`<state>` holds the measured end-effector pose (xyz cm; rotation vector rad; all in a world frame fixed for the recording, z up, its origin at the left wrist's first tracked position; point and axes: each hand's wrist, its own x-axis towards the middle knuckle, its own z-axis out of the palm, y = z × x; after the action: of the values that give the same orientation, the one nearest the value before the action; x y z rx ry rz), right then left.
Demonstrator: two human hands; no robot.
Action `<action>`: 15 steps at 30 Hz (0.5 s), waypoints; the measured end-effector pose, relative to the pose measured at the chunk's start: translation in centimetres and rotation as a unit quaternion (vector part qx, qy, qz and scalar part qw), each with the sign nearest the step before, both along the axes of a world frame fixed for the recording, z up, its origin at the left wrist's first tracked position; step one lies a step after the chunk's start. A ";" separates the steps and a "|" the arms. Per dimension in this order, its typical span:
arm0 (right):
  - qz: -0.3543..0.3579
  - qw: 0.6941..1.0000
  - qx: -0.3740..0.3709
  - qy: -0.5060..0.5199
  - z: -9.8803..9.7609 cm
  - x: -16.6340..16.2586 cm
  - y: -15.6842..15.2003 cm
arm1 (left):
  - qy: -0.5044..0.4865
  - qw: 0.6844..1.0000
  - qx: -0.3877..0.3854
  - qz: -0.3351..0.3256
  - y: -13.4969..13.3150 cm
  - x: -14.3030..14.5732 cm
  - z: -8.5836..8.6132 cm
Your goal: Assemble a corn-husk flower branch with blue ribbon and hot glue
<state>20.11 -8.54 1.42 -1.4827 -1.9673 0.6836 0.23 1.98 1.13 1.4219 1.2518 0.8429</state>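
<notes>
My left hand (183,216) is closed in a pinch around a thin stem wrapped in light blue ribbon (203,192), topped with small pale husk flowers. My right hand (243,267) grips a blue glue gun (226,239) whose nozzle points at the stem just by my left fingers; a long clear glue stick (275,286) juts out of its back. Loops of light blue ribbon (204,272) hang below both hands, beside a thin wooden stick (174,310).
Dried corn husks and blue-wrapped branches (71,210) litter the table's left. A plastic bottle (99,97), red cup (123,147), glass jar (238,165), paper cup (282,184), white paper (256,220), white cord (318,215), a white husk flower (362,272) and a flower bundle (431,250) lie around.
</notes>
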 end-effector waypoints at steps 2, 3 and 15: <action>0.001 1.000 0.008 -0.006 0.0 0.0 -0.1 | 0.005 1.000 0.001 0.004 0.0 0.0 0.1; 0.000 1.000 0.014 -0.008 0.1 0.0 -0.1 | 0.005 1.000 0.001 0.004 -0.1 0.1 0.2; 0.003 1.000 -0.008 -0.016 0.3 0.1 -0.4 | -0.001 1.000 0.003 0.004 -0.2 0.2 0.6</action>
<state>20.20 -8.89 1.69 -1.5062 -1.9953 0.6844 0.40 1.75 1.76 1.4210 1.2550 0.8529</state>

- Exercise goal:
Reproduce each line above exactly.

- Expected answer:
`<state>` holds the measured end-effector pose (xyz cm; rotation vector rad; all in a world frame fixed for the recording, z up, its origin at the left wrist's first tracked position; point and axes: each hand's wrist, its own x-axis towards the middle knuckle, its own z-axis out of the palm, y = z × x; after the action: of the values that give the same orientation, the one nearest the value before the action; x y z rx ry rz), right then left.
Demonstrator: two human hands; no robot.
Action `<action>`: 15 steps at 30 Hz (0.5 s), waypoints; the measured end-effector pose, relative to the pose measured at the chunk's start: translation in centimetres and rotation as a unit quaternion (vector part qx, qy, qz and scalar part qw), each with the sign nearest the step before, both along the axes of a world frame fixed for the recording, z up, its origin at the left wrist's first tracked position; step one lies a step after the chunk's start. A ";" separates the steps and a "|" the arms. Per dimension in this order, its typical span:
arm0 (right):
  - qz: -0.3543..0.3579
  - qw: 0.6941..1.0000
  - qx: -0.3740..0.3709
  - qy: -0.5060..0.5199
  - z: -9.8803..9.7609 cm
  - x: -16.6340..16.2586 cm
  - y: -15.6842..15.2003 cm
arm1 (left):
  - qy: -0.5044..0.4865
  - qw: 0.6844..1.0000
  - qx: -0.3877..0.3854
  - qz: -0.3351..0.3256
  - y: -13.4969..13.3150 cm
  - x: -14.3030..14.5732 cm
  - z: -8.5836..8.6132 cm
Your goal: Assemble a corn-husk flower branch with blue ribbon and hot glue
<state>20.11 -8.54 1.42 -1.4827 -1.9673 0.6836 0.23 1.98 1.13 1.4219 1.2518 0.8429</state>
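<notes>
My left hand (183,216) is closed in a pinch around a thin stem wrapped in light blue ribbon (203,192), topped with small pale husk flowers. My right hand (243,267) grips a blue glue gun (226,239) whose nozzle points at the stem just by my left fingers; a long clear glue stick (275,286) juts out of its back. Loops of light blue ribbon (204,272) hang below both hands, beside a thin wooden stick (174,310).
Dried corn husks and blue-wrapped branches (71,210) litter the table's left. A plastic bottle (99,97), red cup (123,147), glass jar (238,165), paper cup (282,184), white paper (256,220), white cord (318,215), a white husk flower (362,272) and a flower bundle (431,250) lie around.
</notes>
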 end-effector waypoints at steps 2, 3 and 15: <action>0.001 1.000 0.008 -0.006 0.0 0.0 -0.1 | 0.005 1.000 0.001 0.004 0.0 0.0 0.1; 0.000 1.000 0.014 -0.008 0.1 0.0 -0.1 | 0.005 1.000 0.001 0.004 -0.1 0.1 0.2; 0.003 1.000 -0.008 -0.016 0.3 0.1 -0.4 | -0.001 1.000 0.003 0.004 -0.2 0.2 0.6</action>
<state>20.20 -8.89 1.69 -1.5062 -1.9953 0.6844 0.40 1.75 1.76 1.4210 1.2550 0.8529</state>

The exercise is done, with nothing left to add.